Olga Sedakova is one of Russia’s most revered poets today. Born in 1949, she emerged as a writer in the late Soviet Underground, and for decades her poetry was published only in samizdat form. Several volumes were published after 1991, culminating in a 4-volume collected works in 2010. In recent decades she has primarily published translations, essays and cultural criticism, reflecting her growing importance as a public figure and a voice of conscience in the Putin era. She has spoken out publicly against the war in Ukraine since 2014. In December 2016, her close friend Svetlana Aleksievich invited Sedakova as the first guest for her “Intellektual’nyi klub” series. Over the decades Sedakova has received many prominent awards, among them Russia’s Andrei Bely Prize, the European Prize in Poetry, and Italy’s Dante Alighieri Prize.
Sedakova’s poetry draws most obviously on the modernist tradition (broadly conceived), with its embrace of complex metaphor, ellipsis, and formal experimentation. She also draws notably on classic Russian poetic form and on European traditions of metaphysical poetry, even as her poetry betrays a radical openness more in line with late modern modes. Stretching across four decades, her poems engage diverse modes, from adaptations of folk song and proverbs to odes, ekphrasis, and spiritual lyric. Sedakova’s poetry reflects a “longing for world culture” (Mandelstam, oft-quoted by the late Soviet Underground) as well as an ongoing attempt to articulate an ethic and aesthetic grounded in Russian cultural traditions.

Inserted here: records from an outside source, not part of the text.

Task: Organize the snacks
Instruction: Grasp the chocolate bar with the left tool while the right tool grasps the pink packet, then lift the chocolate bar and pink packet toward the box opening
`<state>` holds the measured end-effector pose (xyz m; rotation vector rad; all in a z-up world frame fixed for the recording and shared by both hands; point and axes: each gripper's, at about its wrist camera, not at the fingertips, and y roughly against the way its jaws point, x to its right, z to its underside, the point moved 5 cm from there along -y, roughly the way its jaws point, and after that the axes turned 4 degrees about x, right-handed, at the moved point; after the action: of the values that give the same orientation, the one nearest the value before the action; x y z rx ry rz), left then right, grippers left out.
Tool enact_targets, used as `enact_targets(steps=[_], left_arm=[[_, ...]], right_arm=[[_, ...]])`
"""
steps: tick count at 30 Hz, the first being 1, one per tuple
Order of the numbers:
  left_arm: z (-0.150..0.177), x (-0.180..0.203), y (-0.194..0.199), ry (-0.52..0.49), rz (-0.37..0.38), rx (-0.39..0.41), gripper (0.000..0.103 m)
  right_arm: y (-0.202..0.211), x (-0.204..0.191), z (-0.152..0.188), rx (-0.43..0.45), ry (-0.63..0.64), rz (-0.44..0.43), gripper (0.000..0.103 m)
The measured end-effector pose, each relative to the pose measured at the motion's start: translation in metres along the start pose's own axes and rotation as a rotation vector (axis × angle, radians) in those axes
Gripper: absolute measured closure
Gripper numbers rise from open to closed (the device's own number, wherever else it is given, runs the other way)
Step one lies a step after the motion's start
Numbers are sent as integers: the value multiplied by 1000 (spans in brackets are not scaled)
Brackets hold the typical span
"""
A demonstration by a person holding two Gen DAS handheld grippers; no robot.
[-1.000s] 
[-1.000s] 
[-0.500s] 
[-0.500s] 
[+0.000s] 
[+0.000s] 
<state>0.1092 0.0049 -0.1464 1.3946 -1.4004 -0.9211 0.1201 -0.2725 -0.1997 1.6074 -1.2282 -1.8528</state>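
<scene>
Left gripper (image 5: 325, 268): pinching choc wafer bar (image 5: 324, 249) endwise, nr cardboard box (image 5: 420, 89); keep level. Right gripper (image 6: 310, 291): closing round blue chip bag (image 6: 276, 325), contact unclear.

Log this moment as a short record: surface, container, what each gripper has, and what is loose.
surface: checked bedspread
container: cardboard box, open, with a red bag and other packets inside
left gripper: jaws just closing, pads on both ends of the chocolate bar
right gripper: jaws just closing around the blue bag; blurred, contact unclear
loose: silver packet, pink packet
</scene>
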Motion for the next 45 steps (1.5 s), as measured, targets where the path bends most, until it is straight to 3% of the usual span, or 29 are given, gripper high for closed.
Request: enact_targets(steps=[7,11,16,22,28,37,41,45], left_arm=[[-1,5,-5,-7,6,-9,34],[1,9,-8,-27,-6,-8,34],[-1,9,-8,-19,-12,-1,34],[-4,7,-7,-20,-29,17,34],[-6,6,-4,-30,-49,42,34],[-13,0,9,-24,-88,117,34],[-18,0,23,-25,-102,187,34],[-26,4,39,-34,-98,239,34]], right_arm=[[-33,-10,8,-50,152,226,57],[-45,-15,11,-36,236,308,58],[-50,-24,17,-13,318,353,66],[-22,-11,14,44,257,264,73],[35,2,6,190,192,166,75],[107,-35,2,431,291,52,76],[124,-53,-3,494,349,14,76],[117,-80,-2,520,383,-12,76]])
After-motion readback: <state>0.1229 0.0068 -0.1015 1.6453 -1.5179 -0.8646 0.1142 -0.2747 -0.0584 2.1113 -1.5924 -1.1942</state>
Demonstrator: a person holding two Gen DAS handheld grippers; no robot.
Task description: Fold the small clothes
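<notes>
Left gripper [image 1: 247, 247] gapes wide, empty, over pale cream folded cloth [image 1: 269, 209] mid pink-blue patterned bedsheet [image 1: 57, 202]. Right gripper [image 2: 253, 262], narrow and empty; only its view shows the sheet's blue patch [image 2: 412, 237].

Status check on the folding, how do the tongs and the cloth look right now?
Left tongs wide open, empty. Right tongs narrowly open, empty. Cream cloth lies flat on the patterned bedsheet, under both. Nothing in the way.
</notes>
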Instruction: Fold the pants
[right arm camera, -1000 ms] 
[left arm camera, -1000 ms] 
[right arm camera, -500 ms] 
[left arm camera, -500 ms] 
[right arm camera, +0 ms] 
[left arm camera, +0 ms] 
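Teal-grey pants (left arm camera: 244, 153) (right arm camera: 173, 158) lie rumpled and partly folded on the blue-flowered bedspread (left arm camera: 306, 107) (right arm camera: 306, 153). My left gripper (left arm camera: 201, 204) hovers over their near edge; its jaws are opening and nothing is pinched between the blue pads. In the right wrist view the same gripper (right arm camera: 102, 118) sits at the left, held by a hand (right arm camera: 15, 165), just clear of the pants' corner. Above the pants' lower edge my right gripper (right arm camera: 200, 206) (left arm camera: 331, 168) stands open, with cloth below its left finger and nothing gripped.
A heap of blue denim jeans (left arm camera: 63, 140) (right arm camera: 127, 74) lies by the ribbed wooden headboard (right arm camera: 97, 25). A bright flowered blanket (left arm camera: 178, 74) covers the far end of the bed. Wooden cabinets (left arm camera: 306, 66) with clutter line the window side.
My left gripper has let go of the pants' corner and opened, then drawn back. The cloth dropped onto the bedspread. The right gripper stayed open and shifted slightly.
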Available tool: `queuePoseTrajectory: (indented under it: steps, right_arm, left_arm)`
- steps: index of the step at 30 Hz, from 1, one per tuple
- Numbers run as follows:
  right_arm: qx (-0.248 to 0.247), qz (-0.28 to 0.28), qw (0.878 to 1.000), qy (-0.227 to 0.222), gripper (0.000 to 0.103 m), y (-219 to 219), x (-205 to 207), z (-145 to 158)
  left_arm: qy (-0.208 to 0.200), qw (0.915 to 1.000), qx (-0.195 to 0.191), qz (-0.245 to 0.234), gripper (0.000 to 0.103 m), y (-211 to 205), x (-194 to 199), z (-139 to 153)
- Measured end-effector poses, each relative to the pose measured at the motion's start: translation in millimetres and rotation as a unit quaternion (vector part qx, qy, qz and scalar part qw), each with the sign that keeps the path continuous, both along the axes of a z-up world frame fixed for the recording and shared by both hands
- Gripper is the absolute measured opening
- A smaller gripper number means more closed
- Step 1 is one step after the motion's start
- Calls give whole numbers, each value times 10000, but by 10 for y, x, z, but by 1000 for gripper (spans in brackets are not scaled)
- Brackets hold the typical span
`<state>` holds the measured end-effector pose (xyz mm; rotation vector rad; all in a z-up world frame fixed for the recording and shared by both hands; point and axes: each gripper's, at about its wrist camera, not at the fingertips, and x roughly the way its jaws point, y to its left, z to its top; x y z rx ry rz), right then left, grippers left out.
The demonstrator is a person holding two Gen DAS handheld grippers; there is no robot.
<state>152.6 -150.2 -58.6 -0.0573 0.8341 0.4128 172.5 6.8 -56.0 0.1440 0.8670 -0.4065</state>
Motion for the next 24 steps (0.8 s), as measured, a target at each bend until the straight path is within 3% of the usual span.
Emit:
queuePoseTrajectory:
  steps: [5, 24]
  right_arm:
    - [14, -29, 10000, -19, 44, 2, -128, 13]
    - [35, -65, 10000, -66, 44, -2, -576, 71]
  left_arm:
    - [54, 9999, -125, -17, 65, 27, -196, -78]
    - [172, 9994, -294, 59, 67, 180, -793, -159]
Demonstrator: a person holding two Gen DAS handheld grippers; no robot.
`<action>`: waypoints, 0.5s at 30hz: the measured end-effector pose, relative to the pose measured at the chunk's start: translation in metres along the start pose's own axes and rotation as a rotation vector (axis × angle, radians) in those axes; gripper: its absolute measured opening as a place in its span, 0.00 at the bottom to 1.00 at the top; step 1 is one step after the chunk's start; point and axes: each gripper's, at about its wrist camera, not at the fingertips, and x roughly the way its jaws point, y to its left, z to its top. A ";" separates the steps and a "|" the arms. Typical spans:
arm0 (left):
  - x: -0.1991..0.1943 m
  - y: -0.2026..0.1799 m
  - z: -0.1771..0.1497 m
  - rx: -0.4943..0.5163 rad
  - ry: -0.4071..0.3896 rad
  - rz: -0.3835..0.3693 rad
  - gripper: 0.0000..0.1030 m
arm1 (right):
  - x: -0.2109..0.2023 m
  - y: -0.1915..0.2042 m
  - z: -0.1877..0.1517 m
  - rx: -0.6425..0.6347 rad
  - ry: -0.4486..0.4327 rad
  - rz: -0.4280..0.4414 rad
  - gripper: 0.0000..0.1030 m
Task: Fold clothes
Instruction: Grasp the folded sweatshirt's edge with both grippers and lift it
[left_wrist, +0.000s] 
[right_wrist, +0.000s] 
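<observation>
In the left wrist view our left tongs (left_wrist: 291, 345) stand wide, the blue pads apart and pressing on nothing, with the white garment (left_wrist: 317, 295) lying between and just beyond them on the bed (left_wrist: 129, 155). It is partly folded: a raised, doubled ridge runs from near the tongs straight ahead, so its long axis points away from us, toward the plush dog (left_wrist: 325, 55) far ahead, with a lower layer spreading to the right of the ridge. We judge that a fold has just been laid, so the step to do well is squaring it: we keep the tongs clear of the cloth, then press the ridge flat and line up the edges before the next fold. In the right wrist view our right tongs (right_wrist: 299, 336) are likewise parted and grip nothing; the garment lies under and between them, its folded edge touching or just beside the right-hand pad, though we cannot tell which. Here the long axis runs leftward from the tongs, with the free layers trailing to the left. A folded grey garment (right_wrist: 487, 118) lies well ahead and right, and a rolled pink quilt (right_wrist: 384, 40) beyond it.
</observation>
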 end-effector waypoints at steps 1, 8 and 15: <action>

In her poetry and social significance Sedakova recalls writers like Miłosz, but she has yet to receive similar attention in the English-speaking world. (The same cannot be said of Italy, where she has won numerous prestigious literary prizes.) Her life and work convey the force of folk wisdom, legacies of literature and learning and a luminous simplicity that hint at a future of impossible joy.